|Abstract as per original application
Symmetry is fundamental in nature, science, engineering, and art. Perception and recognition of symmetries influence not only our understanding of the world but also our design processes. Symmetry is also ubiquitous and continuous in architecture, appearing in all places over the world and at all times throughout history, for example, the Great Wall of China, the Parthenon of Greece, the Taj Mahal of India, ‘The Gherkin’ in London, and the Sydney Opera House in Australia. The ubiquity of symmetry in architecture is far from accidental, rather it is the result of considerations relating to function, economics, mechanics, manufacturing, and aesthetics.

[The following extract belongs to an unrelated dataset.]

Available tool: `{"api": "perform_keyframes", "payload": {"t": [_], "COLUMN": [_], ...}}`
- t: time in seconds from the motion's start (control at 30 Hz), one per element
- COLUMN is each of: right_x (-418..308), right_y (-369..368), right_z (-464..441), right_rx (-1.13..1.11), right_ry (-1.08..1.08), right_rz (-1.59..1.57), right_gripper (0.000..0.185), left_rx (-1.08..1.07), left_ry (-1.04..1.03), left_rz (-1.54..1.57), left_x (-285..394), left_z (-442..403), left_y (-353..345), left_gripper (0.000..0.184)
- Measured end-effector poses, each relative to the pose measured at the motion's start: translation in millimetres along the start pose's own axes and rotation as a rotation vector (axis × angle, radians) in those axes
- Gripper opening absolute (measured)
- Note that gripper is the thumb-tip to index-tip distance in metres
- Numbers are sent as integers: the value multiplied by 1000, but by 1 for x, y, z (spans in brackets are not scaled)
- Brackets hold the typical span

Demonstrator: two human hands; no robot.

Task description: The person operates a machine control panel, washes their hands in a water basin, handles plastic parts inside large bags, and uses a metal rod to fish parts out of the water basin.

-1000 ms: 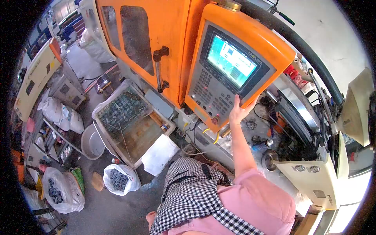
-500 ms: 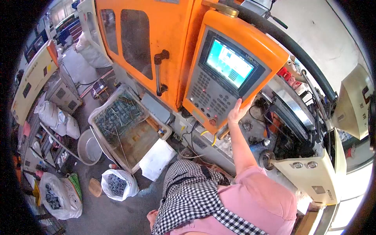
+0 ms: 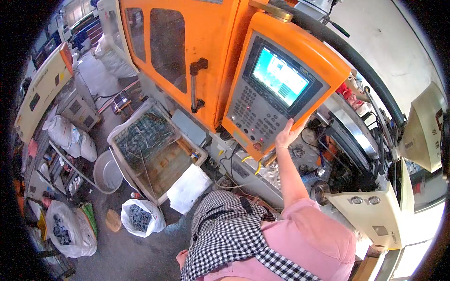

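Note:
My right hand [image 3: 285, 134] is at the lower right edge of the orange control panel [image 3: 323, 51]. Its thumb lies against the front near the keypad [image 3: 253, 112], and the other fingers wrap round the side, partly out of sight. Above the keypad the screen [image 3: 280, 77] is lit. Low beside the checkered apron [image 3: 229, 234], only a small part of my left hand [image 3: 182, 257] shows. Its fingers are mostly hidden by the body, so what it holds, if anything, cannot be seen.
Left of the panel is an orange machine door [image 3: 211, 42] with a handle [image 3: 196, 86]. A large tub [image 3: 164, 175] of dark parts, a white bag [image 3: 157, 225] of grey pieces, a round basin [image 3: 105, 175] and another bag [image 3: 82, 243] stand on the floor.
The whole view has shifted slightly, with the panel and door now a little further right. My right hand stays at the panel's edge, and my left hand stays low beside the apron.

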State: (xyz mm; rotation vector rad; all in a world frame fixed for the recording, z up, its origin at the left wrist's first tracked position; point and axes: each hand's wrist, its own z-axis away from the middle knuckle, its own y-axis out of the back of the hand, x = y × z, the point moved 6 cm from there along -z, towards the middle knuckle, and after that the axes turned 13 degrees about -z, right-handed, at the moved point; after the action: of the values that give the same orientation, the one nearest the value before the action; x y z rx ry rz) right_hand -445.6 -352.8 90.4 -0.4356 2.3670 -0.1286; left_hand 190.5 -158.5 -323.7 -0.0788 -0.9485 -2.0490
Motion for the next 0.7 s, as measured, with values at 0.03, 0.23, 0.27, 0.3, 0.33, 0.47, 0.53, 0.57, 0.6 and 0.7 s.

Recent advances in sensing technology, such as laser scanning and photogrammetry, provide increasingly available 3D point clouds of architectures and cities. Detection of architectural symmetries from 3D point clouds is not only an intriguing inquiry in its own right, but also an effective and essential step in creating accurate and informative digital building/city models for various applications such as architectural design, computer vision, construction management, heritage conservation, and smart and resilient city development. However, as it is too time-consuming, tedious, and costly to manually recognize and segment architectural symmetries from 3D point clouds, the challenge is to devise an automated detection of architectural symmetries.
To meet this challenge, the proposed research project aims to apply modern derivative-free optimization (DFO) algorithms, which have been successfully used to solve many science and engineering problems, to automated architectural symmetry detection from 3D point clouds. Extending the mathematical definition of symmetry, this research proposes a general formulation of detecting symmetry in architecture. The major innovation here is an elegant means of detecting all types of architectural symmetries, including reflection, translation, rotation, uniform scaling, or combinations thereof, as a unified nonlinear optimization problem which is solvable by modern DFO methods. Our recent pilot study, involving a dense cloud of over one million points from a neoclassical building, has confirmed the technological feasibility of this proposed DFO approach.
The project offers both academic insights and practical benefits. The findings will extend knowledge of how modern mathematical methods can be used to discover symmetry in architecture or related areas. The outcomes may lead to a breakthrough in theoretical explanation of the challenges in architectural symmetry detection. Practically, the research will offer a useful methodological tool for the creation of accurate and informative building/city models from inexpensive point clouds for industries related to architecture, construction, engineering, automobiles, and robotics.